- _PROBLEM TO WORK ON_
Without the pictures, repeat the listing character for character.

----------------------------------------

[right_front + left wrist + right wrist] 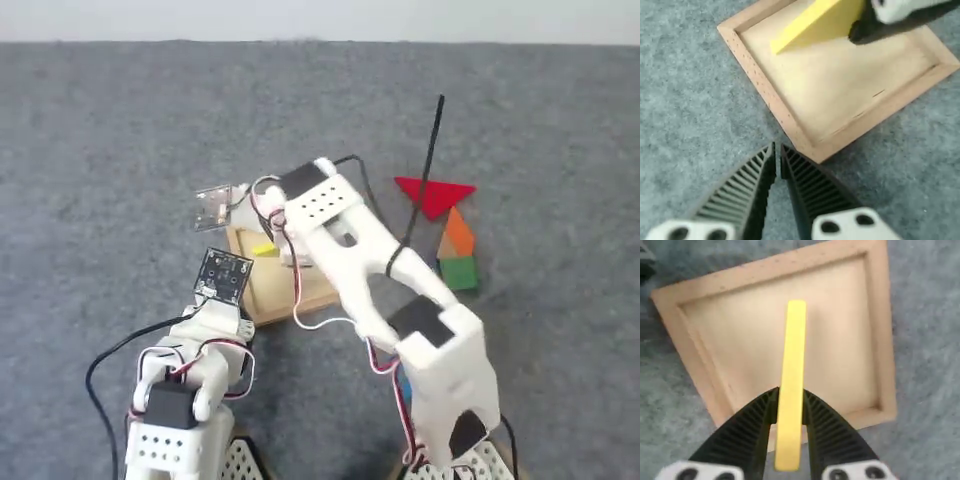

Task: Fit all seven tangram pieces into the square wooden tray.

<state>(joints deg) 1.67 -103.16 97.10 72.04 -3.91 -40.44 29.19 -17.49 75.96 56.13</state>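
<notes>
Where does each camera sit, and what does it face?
High view: fixed overhead, looking down at table, tray and both arms.
Left wrist view: behind the shut left gripper, facing the tray's corner.
Right wrist view: behind the right gripper, facing the yellow piece it holds over the tray.
Shared: all three show tray and yellow piece.

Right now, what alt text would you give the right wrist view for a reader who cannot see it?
The right gripper clamps a yellow tangram piece edge-on over the square wooden tray, which sits on grey carpet.
</notes>
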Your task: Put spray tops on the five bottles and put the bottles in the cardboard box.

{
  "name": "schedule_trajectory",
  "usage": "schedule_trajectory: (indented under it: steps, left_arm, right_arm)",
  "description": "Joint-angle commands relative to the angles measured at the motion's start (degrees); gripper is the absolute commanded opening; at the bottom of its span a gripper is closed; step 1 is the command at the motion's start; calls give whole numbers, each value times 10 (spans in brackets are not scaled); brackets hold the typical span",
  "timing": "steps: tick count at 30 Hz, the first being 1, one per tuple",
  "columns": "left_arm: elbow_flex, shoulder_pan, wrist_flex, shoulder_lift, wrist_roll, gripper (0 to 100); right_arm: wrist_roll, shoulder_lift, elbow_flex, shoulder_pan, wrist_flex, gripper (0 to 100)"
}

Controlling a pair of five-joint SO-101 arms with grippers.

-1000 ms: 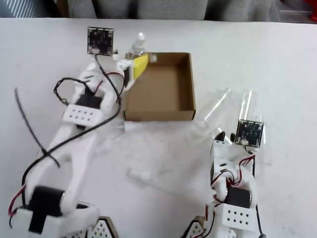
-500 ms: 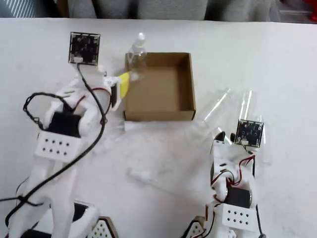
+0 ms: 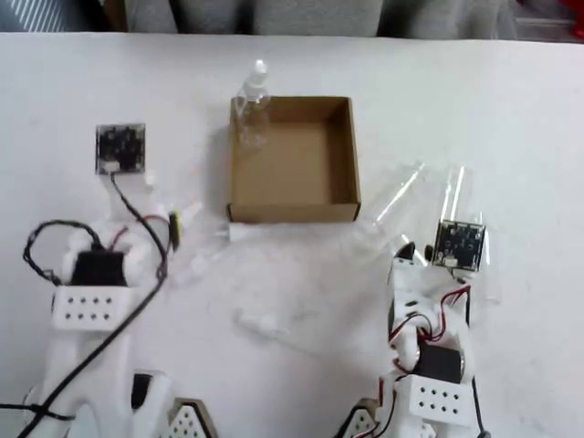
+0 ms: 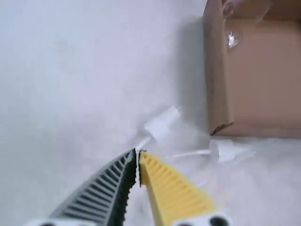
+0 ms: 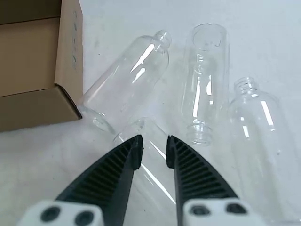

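Observation:
A clear bottle (image 3: 252,99) with a white spray top stands in the far left corner of the cardboard box (image 3: 339,155). My left gripper (image 4: 137,156) is shut and holds nothing; it hovers over the table left of the box (image 4: 217,89), close to two loose spray tops (image 4: 162,125) (image 4: 221,150). Right of the box, my right gripper (image 5: 153,146) is open above one clear bottle (image 5: 143,132) lying on the table. Three more uncapped bottles (image 5: 127,80) (image 5: 204,77) (image 5: 256,122) lie just beyond it.
Another spray top (image 3: 260,321) lies on the table between the two arms. The left arm (image 3: 91,283) sits at the near left and the right arm (image 3: 429,356) at the near right. The white table (image 3: 474,100) is bare behind and right of the box.
The left gripper let go of the capped bottle at the box's far left corner and drew back toward the near left, shutting. The right arm kept still.

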Motion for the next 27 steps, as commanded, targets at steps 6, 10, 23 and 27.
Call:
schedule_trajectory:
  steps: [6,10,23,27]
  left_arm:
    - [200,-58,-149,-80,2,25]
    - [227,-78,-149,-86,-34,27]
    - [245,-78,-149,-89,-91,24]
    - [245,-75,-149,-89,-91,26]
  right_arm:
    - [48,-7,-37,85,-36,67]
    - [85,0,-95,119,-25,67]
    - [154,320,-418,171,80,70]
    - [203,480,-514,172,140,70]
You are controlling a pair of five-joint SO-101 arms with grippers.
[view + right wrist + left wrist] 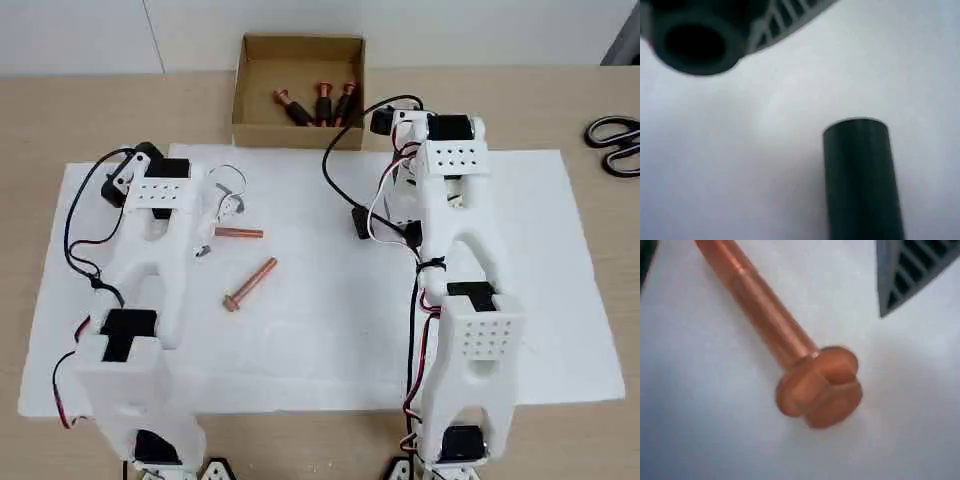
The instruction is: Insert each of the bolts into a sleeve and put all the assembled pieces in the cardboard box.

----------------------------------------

- _COMPLETED TASK_
[right_front + left wrist + right wrist] 

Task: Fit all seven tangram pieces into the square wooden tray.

<state>(joints deg) 1.67 -103.16 97.10 72.04 -3.91 -40.44 29.19 -17.49 75.96 56.13</state>
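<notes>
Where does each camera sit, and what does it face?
High view: fixed overhead, looking down at table, tray and both arms.
Left wrist view: behind the shut left gripper, facing the tray's corner.
Right wrist view: behind the right gripper, facing the yellow piece it holds over the tray.
Shared: all three show tray and yellow piece.

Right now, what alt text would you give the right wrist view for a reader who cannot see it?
The right gripper clamps a yellow tangram piece edge-on over the square wooden tray, which sits on grey carpet.
</notes>
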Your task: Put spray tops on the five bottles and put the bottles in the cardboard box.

{
  "name": "schedule_trajectory",
  "usage": "schedule_trajectory: (indented under it: steps, left_arm, right_arm)",
  "description": "Joint-angle commands relative to the angles measured at the motion's start (degrees); gripper is the absolute commanded opening; at the bottom of its span a gripper is closed; step 1 is the command at the motion's start; calls give whole numbers, each value times 10 (spans in brackets are not scaled); brackets hold the typical span",
  "timing": "steps: tick count at 30 Hz, the first being 1, one per tuple",
  "columns": "left_arm: elbow_flex, shoulder_pan, wrist_flex, shoulder_lift, wrist_roll, gripper (0 to 100); right_arm: wrist_roll, shoulder_lift, elbow_flex, shoulder_pan, wrist_flex, gripper (0 to 100)"
}

Controlling a pair of five-joint SO-101 arms with grippers.

-1000 ms: 
-500 ms: 
+0 ms: 
+0 ms: 
+0 ms: 

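Observation:
A clear bottle (image 3: 252,99) with a white spray top stands in the far left corner of the cardboard box (image 3: 339,155). My left gripper (image 4: 137,156) is shut and holds nothing; it hovers over the table left of the box (image 4: 217,89), close to two loose spray tops (image 4: 162,125) (image 4: 221,150). Right of the box, my right gripper (image 5: 153,146) is open above one clear bottle (image 5: 143,132) lying on the table. Three more uncapped bottles (image 5: 127,80) (image 5: 204,77) (image 5: 256,122) lie just beyond it.
Another spray top (image 3: 260,321) lies on the table between the two arms. The left arm (image 3: 91,283) sits at the near left and the right arm (image 3: 429,356) at the near right. The white table (image 3: 474,100) is bare behind and right of the box.
The left gripper let go of the capped bottle at the box's far left corner and drew back toward the near left, shutting. The right arm kept still.
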
Motion for the next 27 steps, as commanded, targets at steps 6, 10, 23 and 27.
Call:
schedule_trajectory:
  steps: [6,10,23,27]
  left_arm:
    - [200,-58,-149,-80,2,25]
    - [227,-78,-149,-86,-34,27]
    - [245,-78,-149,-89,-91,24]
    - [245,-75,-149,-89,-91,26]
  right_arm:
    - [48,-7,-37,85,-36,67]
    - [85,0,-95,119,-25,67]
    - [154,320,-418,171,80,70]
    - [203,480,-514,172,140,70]
You are controlling a pair of five-joint SO-101 arms with grippers.
[view + right wrist + left wrist] 
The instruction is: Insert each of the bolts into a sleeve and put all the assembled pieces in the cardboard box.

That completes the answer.